Exercise brief:
Check each line of the material below for "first" and copy those where it appears.

Dataset content:

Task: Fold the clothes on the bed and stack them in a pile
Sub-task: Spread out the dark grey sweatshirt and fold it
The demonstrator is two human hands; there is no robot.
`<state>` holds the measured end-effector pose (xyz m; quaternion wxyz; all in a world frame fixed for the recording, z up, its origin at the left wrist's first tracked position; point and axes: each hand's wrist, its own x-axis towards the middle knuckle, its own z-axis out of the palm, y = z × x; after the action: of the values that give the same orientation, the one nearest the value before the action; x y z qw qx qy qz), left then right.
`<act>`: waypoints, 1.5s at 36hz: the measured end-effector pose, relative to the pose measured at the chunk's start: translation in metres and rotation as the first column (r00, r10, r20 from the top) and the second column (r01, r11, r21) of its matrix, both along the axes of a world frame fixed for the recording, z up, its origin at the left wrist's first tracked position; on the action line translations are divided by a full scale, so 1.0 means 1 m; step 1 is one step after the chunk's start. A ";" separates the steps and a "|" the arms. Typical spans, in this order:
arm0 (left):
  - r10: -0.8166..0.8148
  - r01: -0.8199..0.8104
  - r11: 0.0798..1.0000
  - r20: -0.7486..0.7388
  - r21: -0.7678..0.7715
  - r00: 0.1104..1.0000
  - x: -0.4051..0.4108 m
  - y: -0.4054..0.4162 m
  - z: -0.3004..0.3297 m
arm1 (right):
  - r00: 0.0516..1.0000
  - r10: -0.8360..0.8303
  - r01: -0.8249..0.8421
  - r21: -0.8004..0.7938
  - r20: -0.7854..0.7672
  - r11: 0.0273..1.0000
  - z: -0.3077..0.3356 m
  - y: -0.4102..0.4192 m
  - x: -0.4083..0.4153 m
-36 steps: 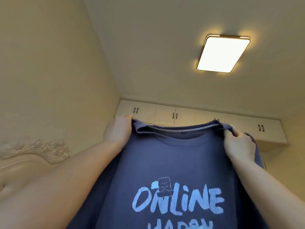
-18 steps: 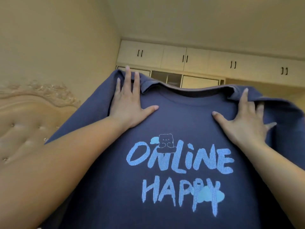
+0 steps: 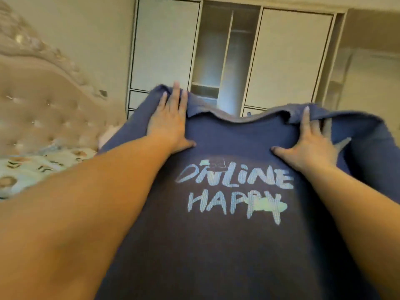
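Across the head view, the navy T-shirt fills centre to six o'clock, print up, its long axis running from my chest to the collar at twelve o'clock. My left hand, at eleven o'clock, lies on one shoulder with fingers straight and flat, thumb spread. My right hand, at two o'clock, lies likewise flat and spread on the other. Neither hand grips cloth. Each sleeve lies outboard of its own hand, equally near. The bed shows at nine o'clock.

"ONLINE HAPPY" on navy T-shirt
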<state>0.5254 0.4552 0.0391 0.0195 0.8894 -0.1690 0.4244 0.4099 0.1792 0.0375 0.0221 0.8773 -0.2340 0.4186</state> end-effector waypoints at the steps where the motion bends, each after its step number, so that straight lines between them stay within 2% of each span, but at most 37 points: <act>1: -0.007 0.005 1.000 -0.110 -0.016 0.994 0.022 -0.013 -0.029 | 0.997 -0.003 0.007 0.045 -0.078 0.999 -0.028 -0.009 0.027; 3: -0.056 0.007 0.992 -0.379 -0.129 0.924 0.059 -0.039 -0.096 | 0.963 0.026 0.022 0.173 -0.267 0.985 -0.096 -0.023 0.073; 5: -0.103 -0.077 0.962 -0.610 -0.261 0.786 0.084 -0.061 -0.169 | 0.884 0.092 0.062 0.310 -0.459 0.949 -0.174 -0.034 0.106; 6: -0.098 -0.123 0.957 -0.694 -0.262 0.713 0.094 -0.069 -0.207 | 0.835 0.131 0.091 0.369 -0.535 0.925 -0.213 -0.038 0.117; 8: -0.030 -0.157 0.976 -0.800 -0.154 0.600 0.108 -0.080 -0.279 | 0.747 0.154 0.160 0.401 -0.646 0.902 -0.283 -0.047 0.130; 9: 0.016 -0.140 0.987 -0.810 -0.082 0.586 0.112 -0.083 -0.304 | 0.725 0.145 0.177 0.385 -0.674 0.906 -0.305 -0.052 0.133; 11: 0.084 -0.097 0.995 -0.782 0.030 0.618 0.117 -0.083 -0.330 | 0.706 0.150 0.170 0.371 -0.692 0.913 -0.327 -0.059 0.139; 15: 0.098 -0.019 0.994 -0.764 0.112 0.638 0.111 -0.073 -0.338 | 0.701 0.159 0.147 0.359 -0.695 0.921 -0.337 -0.063 0.126; 17: 0.047 0.049 0.993 -0.755 0.105 0.654 0.097 -0.064 -0.338 | 0.701 0.172 0.128 0.359 -0.692 0.925 -0.339 -0.058 0.110; 21: -0.037 0.122 0.991 -0.802 0.046 0.597 0.059 -0.044 -0.341 | 0.698 0.196 0.100 0.365 -0.689 0.926 -0.337 -0.037 0.067; 30: -0.019 0.077 0.997 -0.829 0.029 0.559 -0.059 0.015 -0.344 | 0.679 0.213 0.091 0.368 -0.703 0.925 -0.338 0.005 -0.080; 39: -0.040 0.105 0.994 -0.803 0.029 0.595 -0.170 0.066 -0.347 | 0.658 0.217 0.125 0.389 -0.721 0.913 -0.329 0.039 -0.221; 47: -0.205 0.280 0.959 -0.801 -0.049 0.563 -0.250 0.071 -0.342 | 0.649 0.203 0.137 0.374 -0.733 0.917 -0.329 0.061 -0.278; 51: -0.364 0.474 0.876 -0.758 -0.083 0.541 -0.296 0.065 -0.332 | 0.659 0.238 0.116 0.409 -0.714 0.905 -0.327 0.068 -0.300; 54: -0.457 0.607 0.789 -0.755 -0.099 0.471 -0.334 0.046 -0.327 | 0.698 0.250 0.073 0.414 -0.671 0.907 -0.328 0.074 -0.321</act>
<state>0.1915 0.5010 -0.2884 0.1366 0.8811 -0.4522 -0.0237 0.0889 0.2527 -0.2901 -0.0947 0.9646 -0.2459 -0.0103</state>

Completed exercise:
`<state>` holds the measured end-effector pose (xyz m; quaternion wxyz; all in a world frame fixed for the recording, z up, its origin at the left wrist's first tracked position; point and axes: each hand's wrist, its own x-axis towards the middle knuckle, its own z-axis out of the palm, y = z × x; after the action: of the values that give the same orientation, the one nearest the value before the action; x y z qw qx qy qz), left then right.
`<act>`: waypoints, 1.5s at 36hz: the measured end-effector pose, relative to the pose measured at the chunk's start: translation in metres and rotation as the first column (r00, r10, r20 from the top) and the second column (r01, r11, r21) of its matrix, both along the axes of a world frame fixed for the recording, z up, its origin at the left wrist's first tracked position; on the action line translations are divided by a full scale, so 1.0 means 1 m; step 1 is one step after the chunk's start. A ";" separates the steps and a "|" the arms. Typical spans, in this order:

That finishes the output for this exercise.